Introduction

This article embarks on an in-depth exploration of Google Cloud Workload Identity, shedding light on its internal workings and essential attributes. We will demystify key concepts like workload identity pools and providers, while delving into critical components like attribute mappings and conditions, which plays a fundamental role in precise identity management. Additionally, we will explore service account impersonation, explaining how it enables identity access to Workload Identity while strategically utilizing attribute conditions for access control.

Furthermore, we will guide you through GitLab CI’s OpenID Connect (OIDC) integration, showcasing its role in securing interactions between GitLab CI/CD pipelines and Google Cloud resources. With a step-by-step walkthrough and practical demo code, you will gain hands-on experience implementing this integration. By the end, you will master the intricate synergy of Workload Identity and GitLab CI’s OIDC, empowering you to seamlessly apply these insights in real-world cloud-native deployment scenarios.
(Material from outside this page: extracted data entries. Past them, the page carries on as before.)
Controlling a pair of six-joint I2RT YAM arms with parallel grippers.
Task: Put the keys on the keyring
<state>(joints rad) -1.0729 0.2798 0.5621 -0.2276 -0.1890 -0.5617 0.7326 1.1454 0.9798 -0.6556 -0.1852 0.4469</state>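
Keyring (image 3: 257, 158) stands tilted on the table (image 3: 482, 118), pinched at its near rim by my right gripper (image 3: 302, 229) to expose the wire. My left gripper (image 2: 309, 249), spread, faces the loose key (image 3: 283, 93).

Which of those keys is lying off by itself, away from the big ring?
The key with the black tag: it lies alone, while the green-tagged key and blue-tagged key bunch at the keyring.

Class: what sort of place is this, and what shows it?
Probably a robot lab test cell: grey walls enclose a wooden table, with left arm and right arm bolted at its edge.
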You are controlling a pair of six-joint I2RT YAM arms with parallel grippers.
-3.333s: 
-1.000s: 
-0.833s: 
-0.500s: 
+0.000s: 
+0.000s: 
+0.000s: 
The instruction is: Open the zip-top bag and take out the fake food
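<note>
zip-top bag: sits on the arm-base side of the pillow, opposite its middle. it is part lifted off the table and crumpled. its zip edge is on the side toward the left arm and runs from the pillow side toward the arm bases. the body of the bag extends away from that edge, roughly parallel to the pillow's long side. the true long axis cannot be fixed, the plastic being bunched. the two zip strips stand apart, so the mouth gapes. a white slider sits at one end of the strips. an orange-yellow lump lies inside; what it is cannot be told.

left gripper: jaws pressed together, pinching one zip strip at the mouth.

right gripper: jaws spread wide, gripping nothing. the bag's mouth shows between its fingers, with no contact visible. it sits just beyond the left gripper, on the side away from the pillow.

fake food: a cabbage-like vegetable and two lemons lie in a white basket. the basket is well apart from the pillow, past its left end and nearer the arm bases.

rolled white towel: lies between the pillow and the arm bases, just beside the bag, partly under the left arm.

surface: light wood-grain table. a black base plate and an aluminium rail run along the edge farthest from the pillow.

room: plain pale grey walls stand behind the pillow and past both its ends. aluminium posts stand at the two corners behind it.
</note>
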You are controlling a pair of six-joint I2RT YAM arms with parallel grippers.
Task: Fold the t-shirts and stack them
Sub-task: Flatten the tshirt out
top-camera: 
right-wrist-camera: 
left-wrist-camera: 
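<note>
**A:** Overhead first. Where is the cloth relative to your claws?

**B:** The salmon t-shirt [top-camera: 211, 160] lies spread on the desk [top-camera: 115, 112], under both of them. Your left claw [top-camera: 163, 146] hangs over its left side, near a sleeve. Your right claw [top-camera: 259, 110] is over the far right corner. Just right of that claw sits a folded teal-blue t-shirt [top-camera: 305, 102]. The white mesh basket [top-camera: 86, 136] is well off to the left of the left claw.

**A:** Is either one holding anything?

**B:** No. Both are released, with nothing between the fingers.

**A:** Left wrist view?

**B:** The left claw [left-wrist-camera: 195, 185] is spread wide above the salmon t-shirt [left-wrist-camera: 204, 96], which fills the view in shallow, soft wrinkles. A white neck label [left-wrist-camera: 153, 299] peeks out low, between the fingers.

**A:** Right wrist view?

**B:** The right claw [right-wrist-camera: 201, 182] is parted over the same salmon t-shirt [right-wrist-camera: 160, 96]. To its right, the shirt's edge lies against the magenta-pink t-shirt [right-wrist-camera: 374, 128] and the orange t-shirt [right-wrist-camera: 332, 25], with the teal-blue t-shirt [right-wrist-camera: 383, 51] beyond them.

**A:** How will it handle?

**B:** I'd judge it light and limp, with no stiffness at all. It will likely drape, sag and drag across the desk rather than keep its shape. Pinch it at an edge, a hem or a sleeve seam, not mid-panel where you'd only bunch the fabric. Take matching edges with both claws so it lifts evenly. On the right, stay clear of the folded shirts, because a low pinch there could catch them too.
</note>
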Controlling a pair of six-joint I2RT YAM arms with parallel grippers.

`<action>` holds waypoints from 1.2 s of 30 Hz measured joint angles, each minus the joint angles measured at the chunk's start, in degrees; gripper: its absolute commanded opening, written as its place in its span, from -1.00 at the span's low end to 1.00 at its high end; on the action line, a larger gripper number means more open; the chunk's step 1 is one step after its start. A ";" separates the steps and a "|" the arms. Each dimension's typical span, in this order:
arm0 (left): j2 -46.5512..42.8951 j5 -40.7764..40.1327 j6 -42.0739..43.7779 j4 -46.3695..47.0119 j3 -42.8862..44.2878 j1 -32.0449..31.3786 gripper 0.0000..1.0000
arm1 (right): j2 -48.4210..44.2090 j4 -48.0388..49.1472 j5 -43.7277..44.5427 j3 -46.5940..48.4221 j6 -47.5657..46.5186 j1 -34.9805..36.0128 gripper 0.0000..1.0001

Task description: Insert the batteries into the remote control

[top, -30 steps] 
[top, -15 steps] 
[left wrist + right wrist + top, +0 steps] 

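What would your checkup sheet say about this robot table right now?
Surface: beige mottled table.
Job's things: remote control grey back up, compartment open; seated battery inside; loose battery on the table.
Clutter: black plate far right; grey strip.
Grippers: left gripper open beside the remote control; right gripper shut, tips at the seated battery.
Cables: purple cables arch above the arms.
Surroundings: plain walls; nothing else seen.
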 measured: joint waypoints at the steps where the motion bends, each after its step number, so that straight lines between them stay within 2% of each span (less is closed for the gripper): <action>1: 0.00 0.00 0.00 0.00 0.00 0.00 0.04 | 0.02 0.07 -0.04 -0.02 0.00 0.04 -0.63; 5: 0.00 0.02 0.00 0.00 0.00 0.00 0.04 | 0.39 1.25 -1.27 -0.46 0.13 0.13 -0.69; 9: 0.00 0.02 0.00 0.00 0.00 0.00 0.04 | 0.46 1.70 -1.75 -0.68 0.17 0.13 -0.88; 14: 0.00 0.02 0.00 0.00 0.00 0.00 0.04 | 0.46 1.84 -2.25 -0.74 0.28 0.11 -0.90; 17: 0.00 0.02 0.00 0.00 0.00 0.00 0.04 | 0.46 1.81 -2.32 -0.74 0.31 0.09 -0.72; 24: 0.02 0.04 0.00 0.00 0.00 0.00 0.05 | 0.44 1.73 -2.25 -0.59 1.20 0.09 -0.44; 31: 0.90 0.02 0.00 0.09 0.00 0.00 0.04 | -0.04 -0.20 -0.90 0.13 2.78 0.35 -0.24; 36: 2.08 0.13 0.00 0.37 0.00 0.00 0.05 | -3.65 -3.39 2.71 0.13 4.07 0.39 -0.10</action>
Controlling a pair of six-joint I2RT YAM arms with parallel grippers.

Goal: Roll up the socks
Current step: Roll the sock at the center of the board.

Risks of Storing Google Cloud Service Account Keys in GitLab CI Variables

When working with cloud services like Google Cloud, one of the common practices is to utilize service account keys for authenticating applications and services. One of the most pressing concerns is the leakage of these sensitive credentials to potential attackers. Setting up those keys in Gitlab CI variables does not offer sufficient protection and makes it challenging to restrict or monitor who can access and modify those credentials.

Workload Identity concepts

Workload Identity is a mechanism in Google Cloud that enhances security by allowing Google services to authenticate to other services. It helps eliminate the need for long-lived credentials (also known as Service Account keys), enhancing overall security posture. Workload Identity relies on the use of Google-managed service accounts and allows external identities the rights to impersonate those service accounts. (Google Cloud releases a short-lived (1 hour by default) token for each request)


Graphic illustration showing GitLab's integration with Google Cloud, indicating a preference for short-lived tokens with a green check mark, and a red cross against long-lived Service Account Keys. The image features the GitLab logo on the left, pointing towards a cloud graphic with icons for Cloud SQL and Google Cloud on the right


Workload Identity Pools and Providers

In Google Cloud, a Workload Identity Pool is like a container where service accounts and external identities are put together, like those from Google Workspace or other identity systems outside of Google Cloud. This helps us connect Google Cloud service accounts with external identities, and these pools are linked to specific Google Cloud projects.

On the other hand, a Workload Identity Provider is like the setup that tells Google Cloud how to verify the identities of external users or services and how to make the connection between them and Google Cloud service accounts. It specifies where to look for identities, like Google Workspace or an external identity provider, and sets up the rules for secure communication between these external sources and Google Cloud. Workload Identity Providers are essential for making sure the right external users or services can access Google Cloud resources using the correct Google Cloud service accounts. This makes it easier to manage who has access to what and keeps everything more secure by reducing the need for long-lasting service account keys.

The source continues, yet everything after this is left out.